● **Problem statement**:
Every line in the records below that holds the word "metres" is to be copied.

● **Source records**:
........
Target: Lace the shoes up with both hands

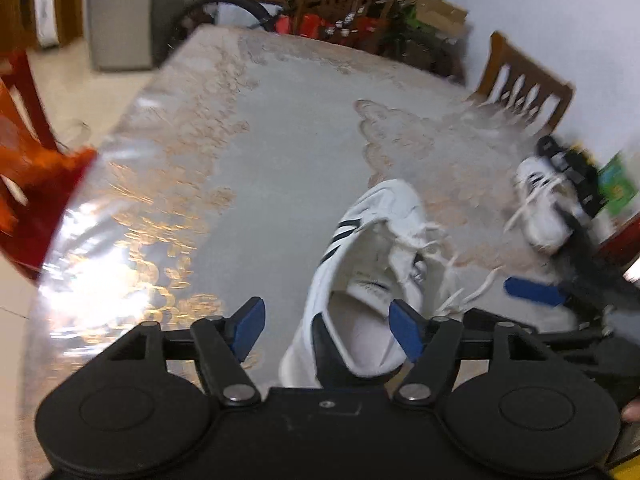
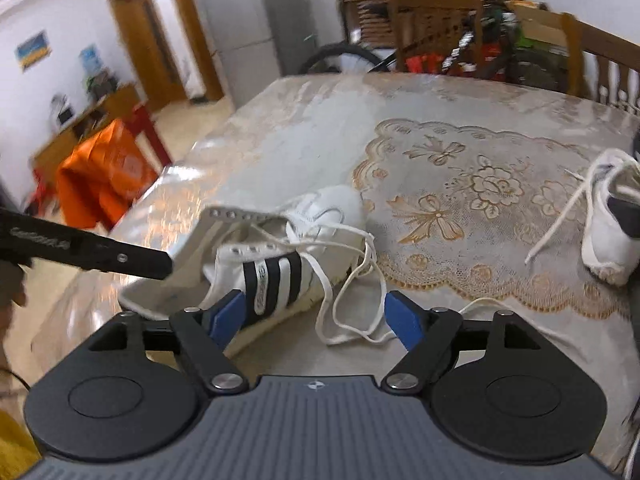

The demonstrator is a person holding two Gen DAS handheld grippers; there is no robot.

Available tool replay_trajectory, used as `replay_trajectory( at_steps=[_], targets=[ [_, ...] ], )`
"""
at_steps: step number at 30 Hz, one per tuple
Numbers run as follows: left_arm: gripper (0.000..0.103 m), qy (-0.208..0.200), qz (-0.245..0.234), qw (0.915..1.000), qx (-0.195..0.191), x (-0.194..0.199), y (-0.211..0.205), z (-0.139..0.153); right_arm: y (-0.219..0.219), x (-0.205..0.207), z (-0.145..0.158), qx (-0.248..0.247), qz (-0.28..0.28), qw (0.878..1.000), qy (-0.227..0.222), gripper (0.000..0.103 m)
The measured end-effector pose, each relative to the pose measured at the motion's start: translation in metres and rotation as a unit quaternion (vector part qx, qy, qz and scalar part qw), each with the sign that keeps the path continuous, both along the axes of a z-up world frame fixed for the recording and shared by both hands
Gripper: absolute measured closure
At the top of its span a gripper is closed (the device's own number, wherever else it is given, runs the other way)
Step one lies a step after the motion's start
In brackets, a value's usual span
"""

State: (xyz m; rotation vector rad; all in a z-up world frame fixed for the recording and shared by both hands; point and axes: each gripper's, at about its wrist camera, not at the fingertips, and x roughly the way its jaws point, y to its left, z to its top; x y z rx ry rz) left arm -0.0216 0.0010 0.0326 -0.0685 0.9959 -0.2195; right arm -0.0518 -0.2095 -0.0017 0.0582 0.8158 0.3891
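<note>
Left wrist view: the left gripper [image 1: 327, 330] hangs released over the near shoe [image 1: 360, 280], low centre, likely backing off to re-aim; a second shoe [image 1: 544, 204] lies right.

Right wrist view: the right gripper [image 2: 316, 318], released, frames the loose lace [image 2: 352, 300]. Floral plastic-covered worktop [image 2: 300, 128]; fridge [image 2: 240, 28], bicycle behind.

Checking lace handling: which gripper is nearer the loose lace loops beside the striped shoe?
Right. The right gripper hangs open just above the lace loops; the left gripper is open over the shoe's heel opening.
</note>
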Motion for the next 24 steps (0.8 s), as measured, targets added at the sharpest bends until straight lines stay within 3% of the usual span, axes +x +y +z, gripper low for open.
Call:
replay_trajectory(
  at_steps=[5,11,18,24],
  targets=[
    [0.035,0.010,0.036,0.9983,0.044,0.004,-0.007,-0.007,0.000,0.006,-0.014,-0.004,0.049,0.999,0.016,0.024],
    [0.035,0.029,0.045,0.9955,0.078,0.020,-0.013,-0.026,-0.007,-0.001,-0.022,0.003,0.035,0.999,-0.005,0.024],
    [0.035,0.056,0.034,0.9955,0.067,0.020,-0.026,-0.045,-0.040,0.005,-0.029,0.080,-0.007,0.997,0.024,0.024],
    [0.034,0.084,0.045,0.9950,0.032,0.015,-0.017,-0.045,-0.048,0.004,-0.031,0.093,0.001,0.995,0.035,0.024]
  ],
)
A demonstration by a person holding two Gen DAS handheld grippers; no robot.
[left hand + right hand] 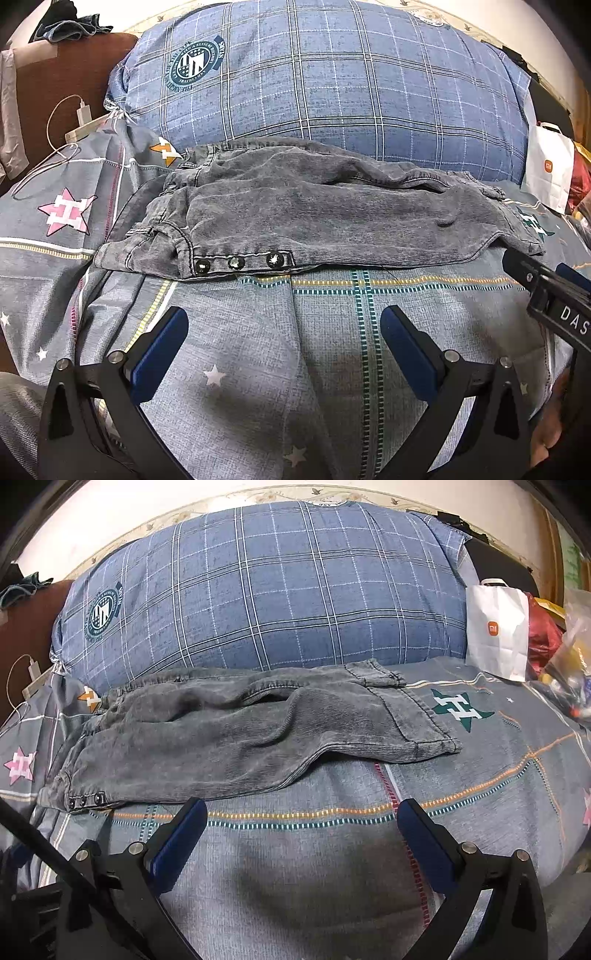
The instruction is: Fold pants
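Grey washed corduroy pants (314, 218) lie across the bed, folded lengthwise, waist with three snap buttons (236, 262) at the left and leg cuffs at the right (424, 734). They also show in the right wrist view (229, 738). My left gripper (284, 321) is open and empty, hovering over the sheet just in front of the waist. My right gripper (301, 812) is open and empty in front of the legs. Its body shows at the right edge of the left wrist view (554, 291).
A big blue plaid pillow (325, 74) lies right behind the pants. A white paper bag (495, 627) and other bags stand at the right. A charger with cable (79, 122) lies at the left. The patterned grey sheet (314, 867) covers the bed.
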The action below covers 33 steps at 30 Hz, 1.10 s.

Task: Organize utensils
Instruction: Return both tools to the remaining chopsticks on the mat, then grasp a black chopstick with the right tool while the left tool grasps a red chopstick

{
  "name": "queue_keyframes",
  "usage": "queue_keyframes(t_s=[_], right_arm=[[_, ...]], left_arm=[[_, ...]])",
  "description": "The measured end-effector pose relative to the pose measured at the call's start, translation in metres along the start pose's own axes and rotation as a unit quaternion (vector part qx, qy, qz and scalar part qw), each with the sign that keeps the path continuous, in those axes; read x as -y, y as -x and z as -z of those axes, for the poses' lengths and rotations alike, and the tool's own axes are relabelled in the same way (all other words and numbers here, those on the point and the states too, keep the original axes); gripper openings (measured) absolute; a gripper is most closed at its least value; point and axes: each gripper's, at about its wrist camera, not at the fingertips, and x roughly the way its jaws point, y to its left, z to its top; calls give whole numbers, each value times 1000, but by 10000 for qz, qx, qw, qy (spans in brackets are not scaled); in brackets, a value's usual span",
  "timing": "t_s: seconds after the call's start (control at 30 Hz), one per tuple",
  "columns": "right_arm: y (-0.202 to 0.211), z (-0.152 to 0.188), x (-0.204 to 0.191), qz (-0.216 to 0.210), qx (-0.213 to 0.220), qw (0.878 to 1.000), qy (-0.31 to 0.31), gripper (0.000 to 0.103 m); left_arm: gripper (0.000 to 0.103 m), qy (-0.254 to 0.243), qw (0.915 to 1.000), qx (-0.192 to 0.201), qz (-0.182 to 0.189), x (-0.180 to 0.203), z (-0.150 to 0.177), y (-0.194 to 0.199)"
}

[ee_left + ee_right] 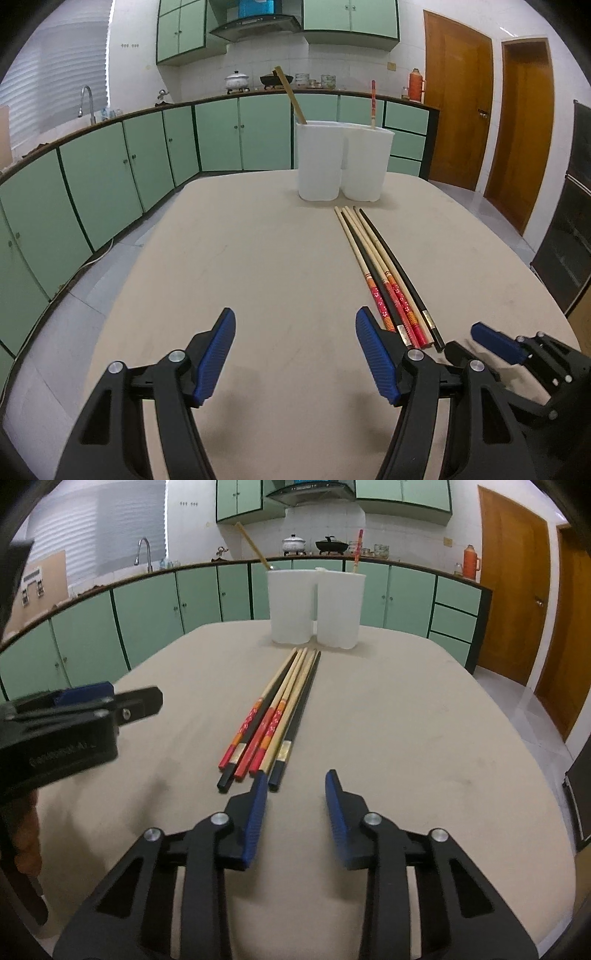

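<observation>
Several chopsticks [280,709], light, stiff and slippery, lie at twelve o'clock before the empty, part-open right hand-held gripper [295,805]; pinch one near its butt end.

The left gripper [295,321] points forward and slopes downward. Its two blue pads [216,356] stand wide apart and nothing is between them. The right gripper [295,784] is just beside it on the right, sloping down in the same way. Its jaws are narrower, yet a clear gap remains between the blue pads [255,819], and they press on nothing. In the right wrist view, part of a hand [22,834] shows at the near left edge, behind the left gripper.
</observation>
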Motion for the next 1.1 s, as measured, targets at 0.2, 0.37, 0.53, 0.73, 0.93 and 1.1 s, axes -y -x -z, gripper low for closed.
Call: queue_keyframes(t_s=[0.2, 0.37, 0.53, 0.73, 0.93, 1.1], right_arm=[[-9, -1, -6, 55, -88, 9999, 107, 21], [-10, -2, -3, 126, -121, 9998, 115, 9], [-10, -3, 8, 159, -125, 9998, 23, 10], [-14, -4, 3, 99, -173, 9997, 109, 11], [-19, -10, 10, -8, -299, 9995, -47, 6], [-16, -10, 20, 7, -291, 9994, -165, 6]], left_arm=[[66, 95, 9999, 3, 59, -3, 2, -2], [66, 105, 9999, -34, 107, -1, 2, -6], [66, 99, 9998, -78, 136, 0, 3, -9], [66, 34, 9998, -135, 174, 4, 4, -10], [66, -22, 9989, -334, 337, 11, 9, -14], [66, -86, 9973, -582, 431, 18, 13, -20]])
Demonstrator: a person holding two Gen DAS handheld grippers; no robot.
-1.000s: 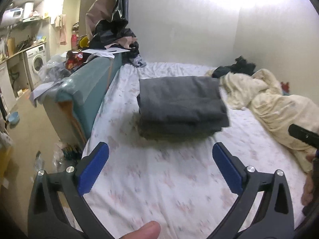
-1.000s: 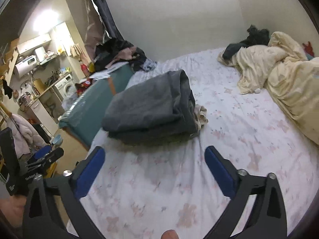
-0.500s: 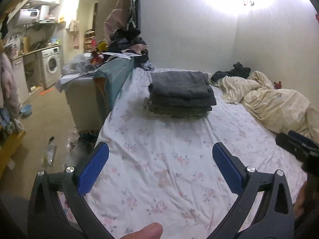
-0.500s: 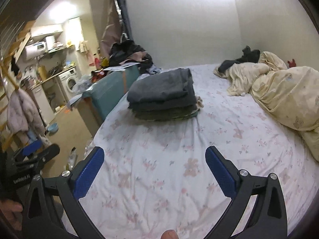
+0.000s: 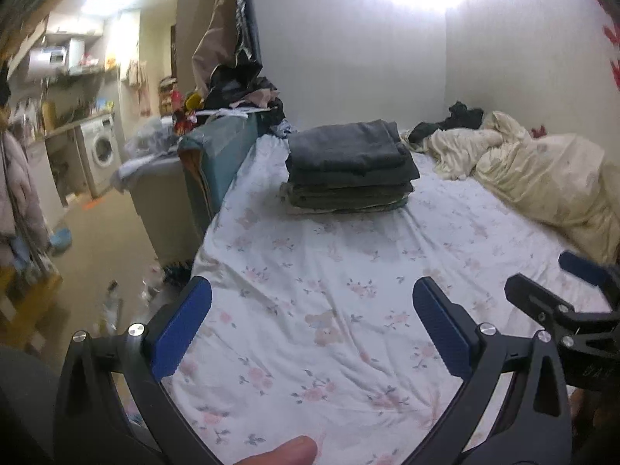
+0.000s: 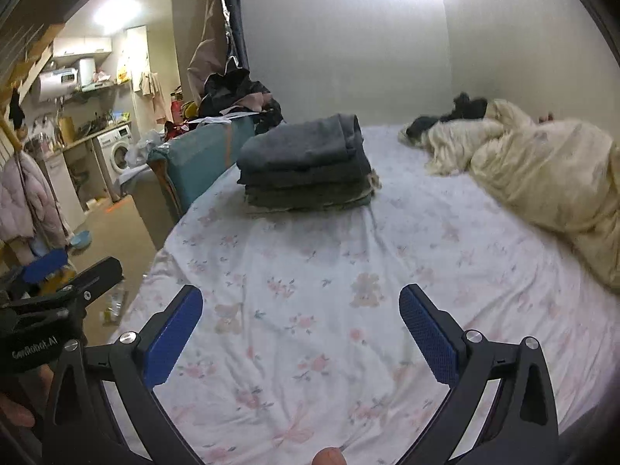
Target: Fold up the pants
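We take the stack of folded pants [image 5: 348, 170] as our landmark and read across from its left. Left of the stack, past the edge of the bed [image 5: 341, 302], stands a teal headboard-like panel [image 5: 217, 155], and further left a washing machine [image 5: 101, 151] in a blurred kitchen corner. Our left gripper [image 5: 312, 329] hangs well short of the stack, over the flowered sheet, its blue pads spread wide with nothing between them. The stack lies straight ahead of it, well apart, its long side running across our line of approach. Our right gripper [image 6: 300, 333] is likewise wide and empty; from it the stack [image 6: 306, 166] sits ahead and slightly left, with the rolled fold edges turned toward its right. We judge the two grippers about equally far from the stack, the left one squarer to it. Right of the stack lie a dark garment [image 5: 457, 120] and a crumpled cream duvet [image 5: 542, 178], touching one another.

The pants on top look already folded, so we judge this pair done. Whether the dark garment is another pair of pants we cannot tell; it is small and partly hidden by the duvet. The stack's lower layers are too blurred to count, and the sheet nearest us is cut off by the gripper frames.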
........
● **Answer to this problem**:
The measured end-effector pose, each relative to the pose measured at the motion's start: translation in metres and rotation as a unit quaternion (vector part qx, qy, qz and scalar part qw), each with the sign that keeps the path continuous, both along the axes of a z-up world frame fixed for the recording and shared by both hands
  "description": "The measured end-effector pose relative to the pose measured at the call's start, translation in metres along the start pose's own axes and rotation as a unit quaternion (vector part qx, qy, qz and scalar part qw), each with the sign that keeps the path continuous, in those axes; read x as -y, y as -x and z as -z of those axes, for the poses' lengths and rotations alike, and the tool's own axes are relabelled in the same way (all other words and numbers here, those on the point and the states too, keep the original axes); gripper openings (measured) absolute; a gripper is most closed at its least value; point and axes: each gripper's, at about its wrist camera, not at the fingertips, and x roughly the way its jaws point, y to its left, z to its top; calls give whole numbers, each value times 1000, but by 10000 for qz, qx, qw, qy (spans in brackets are not scaled); in brackets, a value's usual span",

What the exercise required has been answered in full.